- Directed by: Gokula Krishnan
- Written by: Gokula Krishnan
- Produced by: K. Gopinathan
- Starring: Chandrasekhar Mohan Rajyalakshmi Subhathra
- Cinematography: Jayanan Vincent
- Edited by: T. Sekar
- Music by: Ilaiyaraaja
- Production company: Bagavathy Creations
- Release date: 15 October 1982;
- Country: India
- Language: Tamil

= Archanai Pookal =

Archanai Pookal is a 1982 Indian Tamil-language film written and directed by Gokula Krishnan, starring Chandrasekhar, Mohan, Rajyalakshmi and Subathra.
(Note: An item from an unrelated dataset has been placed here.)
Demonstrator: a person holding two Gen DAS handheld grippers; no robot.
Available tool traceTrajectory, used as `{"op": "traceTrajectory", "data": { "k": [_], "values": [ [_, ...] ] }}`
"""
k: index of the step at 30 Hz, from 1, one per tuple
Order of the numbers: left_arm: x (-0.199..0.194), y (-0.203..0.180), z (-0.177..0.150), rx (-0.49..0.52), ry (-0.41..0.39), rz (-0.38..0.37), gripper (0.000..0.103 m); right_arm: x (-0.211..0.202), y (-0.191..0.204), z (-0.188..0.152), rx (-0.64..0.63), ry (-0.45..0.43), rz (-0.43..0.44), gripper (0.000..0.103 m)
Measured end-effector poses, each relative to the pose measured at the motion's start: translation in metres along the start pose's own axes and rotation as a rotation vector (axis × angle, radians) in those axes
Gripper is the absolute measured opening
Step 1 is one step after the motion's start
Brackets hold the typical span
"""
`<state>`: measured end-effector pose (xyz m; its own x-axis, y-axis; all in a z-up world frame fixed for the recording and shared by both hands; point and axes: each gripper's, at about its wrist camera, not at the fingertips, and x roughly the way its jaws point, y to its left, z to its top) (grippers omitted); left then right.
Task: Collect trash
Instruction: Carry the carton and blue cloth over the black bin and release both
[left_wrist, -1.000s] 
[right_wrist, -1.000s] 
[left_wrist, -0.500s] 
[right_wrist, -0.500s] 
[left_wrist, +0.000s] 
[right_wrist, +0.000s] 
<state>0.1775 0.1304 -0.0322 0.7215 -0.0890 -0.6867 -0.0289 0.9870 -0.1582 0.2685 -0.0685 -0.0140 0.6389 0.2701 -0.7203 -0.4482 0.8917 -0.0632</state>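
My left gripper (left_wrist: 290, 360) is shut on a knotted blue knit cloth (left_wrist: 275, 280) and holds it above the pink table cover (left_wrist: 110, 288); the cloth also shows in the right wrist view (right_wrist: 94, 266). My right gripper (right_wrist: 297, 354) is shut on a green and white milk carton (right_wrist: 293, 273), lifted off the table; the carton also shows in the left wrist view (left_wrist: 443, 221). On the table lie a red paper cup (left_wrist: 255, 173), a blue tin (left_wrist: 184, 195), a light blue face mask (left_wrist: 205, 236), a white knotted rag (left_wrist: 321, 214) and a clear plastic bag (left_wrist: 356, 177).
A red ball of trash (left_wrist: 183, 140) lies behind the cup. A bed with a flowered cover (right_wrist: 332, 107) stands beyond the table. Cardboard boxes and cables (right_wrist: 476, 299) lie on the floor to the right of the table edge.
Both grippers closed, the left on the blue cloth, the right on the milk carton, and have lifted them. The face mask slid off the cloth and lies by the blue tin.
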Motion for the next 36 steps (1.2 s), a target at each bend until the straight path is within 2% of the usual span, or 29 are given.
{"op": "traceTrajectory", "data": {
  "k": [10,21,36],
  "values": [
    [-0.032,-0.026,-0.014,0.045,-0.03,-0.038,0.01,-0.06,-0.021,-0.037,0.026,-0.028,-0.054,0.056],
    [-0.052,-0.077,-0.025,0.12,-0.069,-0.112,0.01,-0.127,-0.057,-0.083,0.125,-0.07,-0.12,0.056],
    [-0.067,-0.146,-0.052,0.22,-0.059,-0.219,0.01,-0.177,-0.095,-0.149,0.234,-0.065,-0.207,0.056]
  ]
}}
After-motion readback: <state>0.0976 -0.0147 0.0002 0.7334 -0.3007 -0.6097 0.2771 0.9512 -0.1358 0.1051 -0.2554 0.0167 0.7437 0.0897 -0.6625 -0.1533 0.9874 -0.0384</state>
The film was released on 15 October 1982, and failed at the box office.

== Cast ==
- Chandrasekhar
- Mohan
- Rajyalakshmi
- Subhathra
- Sangili Murugan
- Manorama
- Poornam Viswanathan
- Senthil

== Production ==
Archanai Pookkal marked the directorial debut of Gokula Krishnan who earlier assisted K. Bhagyaraj.

== Soundtrack ==
The music was composed by Ilaiyaraaja.

| Song | Singers | Lyrics | Length |
| "Aavaram Kaatukul" | Malaysia Vasudevan, Uma Ramanan | Kannadasan | 04:16 |
| "Kaveriye" | S. P. Balasubrahmanyam, S. Janaki | Gangai Amaran | 04:17 |
| "Naduchamam Poyachu" | Malaysia Vasudevan, R. Bhaskar | Vaali | 04:43 |
| "Vazhimel Vizhiyaal" | S. Janaki | 04:23 |
| "Paappa Pacha" | Malaysia Vasudevan, P. Susheela | Gangai Amaran | 04:25 |

== Reception ==
Sindhu-Jeeva of Kalki praised the film for pleasant visuals, beautiful music but panned the editing and unnecessary symbolic shots.